[Entries provided Boundary: Start]
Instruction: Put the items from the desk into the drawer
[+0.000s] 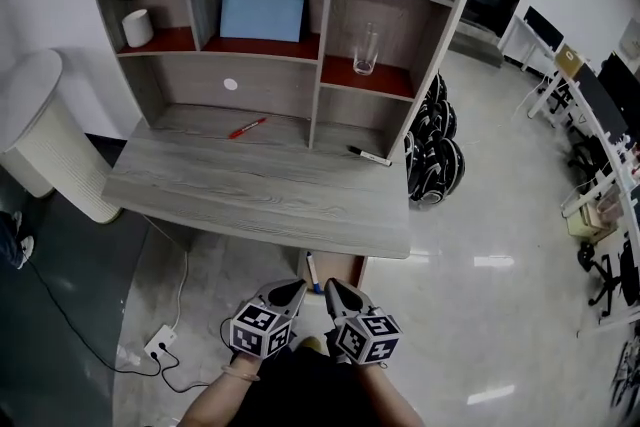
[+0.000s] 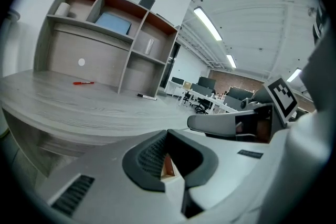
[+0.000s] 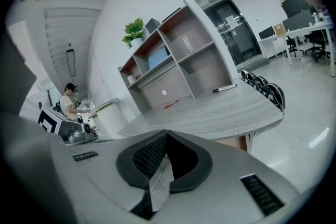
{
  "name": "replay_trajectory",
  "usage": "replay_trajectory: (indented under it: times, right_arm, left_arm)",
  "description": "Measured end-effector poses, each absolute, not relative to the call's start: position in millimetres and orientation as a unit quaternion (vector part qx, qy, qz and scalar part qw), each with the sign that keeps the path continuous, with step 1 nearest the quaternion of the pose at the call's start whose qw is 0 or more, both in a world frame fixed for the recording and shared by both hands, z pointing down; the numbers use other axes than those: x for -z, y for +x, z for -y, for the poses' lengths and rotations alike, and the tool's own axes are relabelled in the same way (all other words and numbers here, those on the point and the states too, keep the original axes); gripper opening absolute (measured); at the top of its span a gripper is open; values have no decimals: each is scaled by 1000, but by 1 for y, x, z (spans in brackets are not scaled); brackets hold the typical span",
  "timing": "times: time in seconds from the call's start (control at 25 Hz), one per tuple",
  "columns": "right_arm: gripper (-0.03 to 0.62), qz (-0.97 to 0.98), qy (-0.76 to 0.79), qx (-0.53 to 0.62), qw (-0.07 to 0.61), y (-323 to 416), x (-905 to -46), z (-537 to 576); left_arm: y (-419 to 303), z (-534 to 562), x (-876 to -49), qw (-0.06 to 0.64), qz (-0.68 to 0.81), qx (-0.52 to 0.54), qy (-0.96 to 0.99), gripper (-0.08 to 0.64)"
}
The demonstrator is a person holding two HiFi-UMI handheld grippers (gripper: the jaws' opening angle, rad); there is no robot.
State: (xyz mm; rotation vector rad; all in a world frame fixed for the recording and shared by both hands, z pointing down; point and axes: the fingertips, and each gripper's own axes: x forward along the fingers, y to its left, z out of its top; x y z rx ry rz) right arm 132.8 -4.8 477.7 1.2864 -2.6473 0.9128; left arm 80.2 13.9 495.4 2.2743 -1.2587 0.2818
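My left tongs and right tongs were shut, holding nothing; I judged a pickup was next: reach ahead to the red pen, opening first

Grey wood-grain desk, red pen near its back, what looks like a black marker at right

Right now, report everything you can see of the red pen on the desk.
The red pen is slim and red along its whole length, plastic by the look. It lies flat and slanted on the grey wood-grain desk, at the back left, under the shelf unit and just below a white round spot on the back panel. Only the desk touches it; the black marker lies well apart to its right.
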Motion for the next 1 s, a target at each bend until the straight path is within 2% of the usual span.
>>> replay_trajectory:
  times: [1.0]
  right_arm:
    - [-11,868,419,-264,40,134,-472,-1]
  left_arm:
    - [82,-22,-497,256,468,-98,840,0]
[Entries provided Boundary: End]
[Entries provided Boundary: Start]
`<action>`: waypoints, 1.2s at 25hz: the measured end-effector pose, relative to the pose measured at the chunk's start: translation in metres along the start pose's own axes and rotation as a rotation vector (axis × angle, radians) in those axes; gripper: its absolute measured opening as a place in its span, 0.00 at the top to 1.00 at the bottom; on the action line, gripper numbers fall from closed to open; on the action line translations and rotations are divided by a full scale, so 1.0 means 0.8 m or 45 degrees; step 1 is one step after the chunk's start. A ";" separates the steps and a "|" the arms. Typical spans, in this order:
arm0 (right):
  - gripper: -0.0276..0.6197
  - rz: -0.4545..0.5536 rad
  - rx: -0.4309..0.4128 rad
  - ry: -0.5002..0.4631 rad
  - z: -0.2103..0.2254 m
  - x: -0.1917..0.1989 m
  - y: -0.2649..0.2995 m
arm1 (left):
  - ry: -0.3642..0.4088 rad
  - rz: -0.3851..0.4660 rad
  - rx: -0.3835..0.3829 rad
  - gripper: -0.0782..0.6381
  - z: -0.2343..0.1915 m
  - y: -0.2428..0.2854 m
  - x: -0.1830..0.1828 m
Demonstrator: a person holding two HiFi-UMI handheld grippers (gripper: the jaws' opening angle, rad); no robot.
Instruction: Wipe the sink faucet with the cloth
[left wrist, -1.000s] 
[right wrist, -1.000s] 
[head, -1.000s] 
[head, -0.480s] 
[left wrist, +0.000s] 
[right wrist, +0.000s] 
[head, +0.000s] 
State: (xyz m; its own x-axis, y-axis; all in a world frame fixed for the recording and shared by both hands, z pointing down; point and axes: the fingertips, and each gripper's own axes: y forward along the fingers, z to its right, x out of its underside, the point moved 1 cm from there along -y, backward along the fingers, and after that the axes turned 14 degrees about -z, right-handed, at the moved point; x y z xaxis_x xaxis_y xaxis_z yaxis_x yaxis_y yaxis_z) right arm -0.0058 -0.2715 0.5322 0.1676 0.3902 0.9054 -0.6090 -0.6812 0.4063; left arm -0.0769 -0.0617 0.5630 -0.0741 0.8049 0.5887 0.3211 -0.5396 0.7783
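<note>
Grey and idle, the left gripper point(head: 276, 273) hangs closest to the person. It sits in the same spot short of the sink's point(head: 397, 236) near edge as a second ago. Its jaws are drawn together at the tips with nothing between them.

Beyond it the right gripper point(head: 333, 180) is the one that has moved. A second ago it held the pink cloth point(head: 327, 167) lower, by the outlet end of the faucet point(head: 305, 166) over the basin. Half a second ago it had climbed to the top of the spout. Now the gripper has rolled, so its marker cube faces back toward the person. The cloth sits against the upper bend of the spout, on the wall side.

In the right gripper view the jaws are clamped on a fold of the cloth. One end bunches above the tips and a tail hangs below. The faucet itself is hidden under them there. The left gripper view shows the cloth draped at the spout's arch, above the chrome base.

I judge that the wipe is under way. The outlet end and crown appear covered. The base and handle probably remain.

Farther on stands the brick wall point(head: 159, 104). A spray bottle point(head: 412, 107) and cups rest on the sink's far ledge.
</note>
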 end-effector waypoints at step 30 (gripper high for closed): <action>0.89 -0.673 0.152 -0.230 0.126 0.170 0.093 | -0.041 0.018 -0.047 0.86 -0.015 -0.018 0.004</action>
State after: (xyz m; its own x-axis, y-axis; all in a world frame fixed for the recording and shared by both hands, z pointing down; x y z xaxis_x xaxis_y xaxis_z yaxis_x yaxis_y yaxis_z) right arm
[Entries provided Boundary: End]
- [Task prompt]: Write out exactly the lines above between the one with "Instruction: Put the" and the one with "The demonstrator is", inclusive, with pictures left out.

- [Response area]:
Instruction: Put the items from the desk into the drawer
[+0.000s] 
[+0.000s] 
[+0.000s] 
{
  "name": "replay_trajectory",
  "usage": "replay_trajectory: (indented under it: times, right_arm, left_arm)",
  "description": "Measured end-effector poses, each absolute, not relative to the call's start: position in millimetres and orientation as a unit quaternion (vector part qx, qy, qz and scalar part qw), each with the sign that keeps the path continuous, with step 1 nearest the quaternion of the pose at the call's start whose qw is 0 or more, both in a world frame fixed for the recording and shared by both hands, z pointing down; the numbers use other axes than those: x for -z, y for +x, z for -y, for the poses' lengths and rotations alike, and the tool's own axes are relabelled in the same way (all other words and numbers here, those on the point and the states too, keep the original axes); gripper opening absolute (measured); at the top of its span a gripper is open; values have no decimals: each is scaled by 1000, but by 1 for y, x, z (spans in brackets are not scaled); brackets hold the typical span",
  "timing": "times: time in seconds from the call's start (control at 25 Hz), one per tuple",
  "columns": "right_arm: gripper (-0.03 to 0.62), qz (-0.97 to 0.98), qy (-0.76 to 0.79), qx (-0.53 to 0.62), qw (-0.07 to 0.61), y (-323 to 416), x (-905 to -46), z (-537 to 576); left_arm: y (-419 to 303), z (-534 to 562), x (-876 to -49), qw (-0.06 to 0.64), qz (-0.68 to 0.81), qx (-0.52 to 0.54), qy (-0.96 to 0.99), gripper (-0.08 to 0.64)"
}
The demonstrator is a person holding two HiFi-UMI handheld grippers (gripper: the jaws' opening angle, rad); there is no robot.

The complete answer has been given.